Julie Deliquet, en compagnie d’Anton Tchekhov, prolonge sa réflexion sur l’héritage générationnel, amorcée dans son triptyque jubilatoire Des années 70 à nos jours.
Dans leur dernier spectacle Catherine et Christian, Julie Deliquet et le collectif In Vitro enterraient leurs parents et, avec eux, toute une génération – celle des utopies d’hier. Nous sommes un an plus tard. On fête l’anniversaire de Sacha, l’une des filles de la fratrie, dans la maison familiale. C’est la fin du deuil et le début d’une nouvelle vie, peut-être. C’est aussi le début des Trois Sœurs d’Anton Tchekhov, dont l’ombre plane sur Mélancolie(s).
Julie Deliquet choisit cette pièce ainsi qu’Ivanov comme fil rouge : les rêves de la première croisent la violence de la seconde, la lucidité détruit un à un les personnages et les enferme dans leur solitude. Les figures tchekhoviennes font écho à notre propre mal-être. L’insouciance de nos aînés a laissé place à l’angoisse – celle de ne pouvoir agir sur un réel en plein bouleversement – et à la mélancolie face au désenchantement du monde.

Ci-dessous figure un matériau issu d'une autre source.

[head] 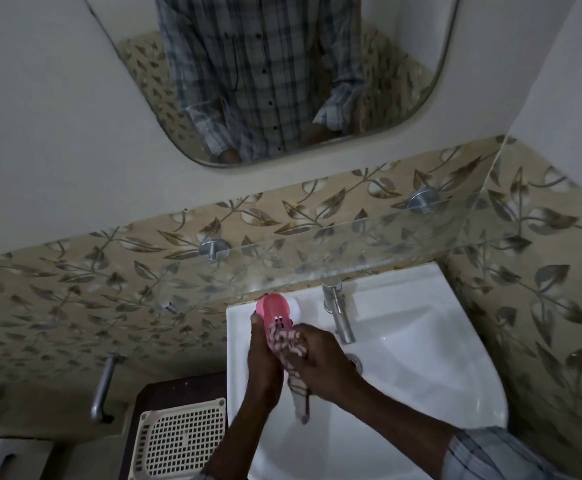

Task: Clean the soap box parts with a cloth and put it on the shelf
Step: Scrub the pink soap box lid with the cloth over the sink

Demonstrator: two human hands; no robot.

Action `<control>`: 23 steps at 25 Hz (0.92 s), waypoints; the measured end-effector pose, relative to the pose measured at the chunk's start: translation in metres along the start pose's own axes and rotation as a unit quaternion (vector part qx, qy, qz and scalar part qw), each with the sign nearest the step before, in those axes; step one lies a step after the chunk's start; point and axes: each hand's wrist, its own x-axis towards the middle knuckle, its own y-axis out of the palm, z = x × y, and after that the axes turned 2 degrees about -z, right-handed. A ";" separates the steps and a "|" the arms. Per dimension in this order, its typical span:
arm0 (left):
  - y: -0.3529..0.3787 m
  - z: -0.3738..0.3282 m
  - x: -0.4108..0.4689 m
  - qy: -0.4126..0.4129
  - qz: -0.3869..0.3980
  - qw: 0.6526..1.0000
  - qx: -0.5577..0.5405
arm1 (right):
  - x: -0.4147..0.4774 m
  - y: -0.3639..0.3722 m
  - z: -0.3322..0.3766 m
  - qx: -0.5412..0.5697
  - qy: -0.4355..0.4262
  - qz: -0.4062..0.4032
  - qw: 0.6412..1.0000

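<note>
Both grips are clamped: left hand [260, 362] on pink slotted plastic soap-box part [275, 308], right hand [320, 362] on checked pink-white cloth [298, 386].

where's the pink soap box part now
Head view: the pink soap box part is in the left hand over the sink's back-left rim, left of the tap.

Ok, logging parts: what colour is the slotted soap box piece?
Pink: the slotted plastic soap box piece, head view.

Both forearms reach forward, hands side by side: left hand [263, 358] grips the pink soap box part [273, 305], right hand [320, 362] curls round the cloth [299, 393].
</note>
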 end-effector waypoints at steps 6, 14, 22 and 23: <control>-0.005 0.019 -0.004 0.216 0.031 0.953 0.213 | 0.029 -0.010 0.037 0.166 0.207 -0.035 0.963; -0.016 -0.026 0.016 -0.223 0.067 0.962 -0.141 | 0.020 -0.036 -0.007 -0.123 -0.143 -0.036 0.981; -0.015 -0.033 0.012 -0.378 0.171 0.896 -0.160 | 0.000 -0.035 -0.045 -0.294 -0.373 0.176 0.862; -0.017 -0.031 0.010 -0.372 0.176 0.898 -0.154 | 0.008 -0.048 -0.045 -0.285 -0.389 0.196 0.854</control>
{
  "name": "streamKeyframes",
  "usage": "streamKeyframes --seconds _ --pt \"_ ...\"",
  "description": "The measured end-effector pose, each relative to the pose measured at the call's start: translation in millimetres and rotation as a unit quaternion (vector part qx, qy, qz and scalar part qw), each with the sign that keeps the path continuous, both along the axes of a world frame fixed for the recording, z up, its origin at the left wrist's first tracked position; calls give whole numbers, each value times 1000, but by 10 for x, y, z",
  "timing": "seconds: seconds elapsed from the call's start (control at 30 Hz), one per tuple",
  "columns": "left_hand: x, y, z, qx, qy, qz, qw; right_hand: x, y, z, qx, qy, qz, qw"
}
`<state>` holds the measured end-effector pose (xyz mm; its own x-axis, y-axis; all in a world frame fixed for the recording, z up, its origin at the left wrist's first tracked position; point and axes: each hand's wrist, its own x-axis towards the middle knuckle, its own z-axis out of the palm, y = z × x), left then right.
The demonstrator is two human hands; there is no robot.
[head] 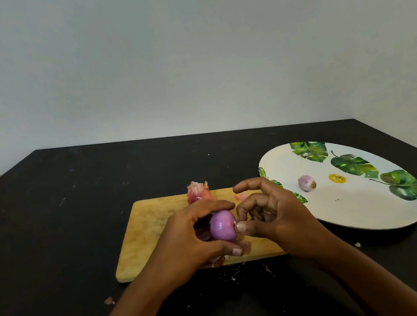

Comme toujours avec le collectif In Vitro, la vie et le théâtre se mêlent, l’improvisation épouse la répétition et invite le spectateur à la proximité. Et si le temps passe et abolit les rêves, si la mélancolie effrite les illusions, il reste le théâtre pour se rassembler et capter, avec toujours plus d’acuité, le rythme de la vie, ses maladresses et sa beauté.
En bref, car ce n'est pas tant l'histoire qui est importe, Nicolas, qui était un cœur d’artichaut, retrouve ses voisins d'enfance (Olympe, Sasha et Camil). Il est aujourd'hui marié à Hannah. La pièce s'inscrit dans le temps, car au fur et à mesure des saisons, on assiste, impuissant, à la descente aux enfers interne de Nicolas. Il est atteint de Mélancolie.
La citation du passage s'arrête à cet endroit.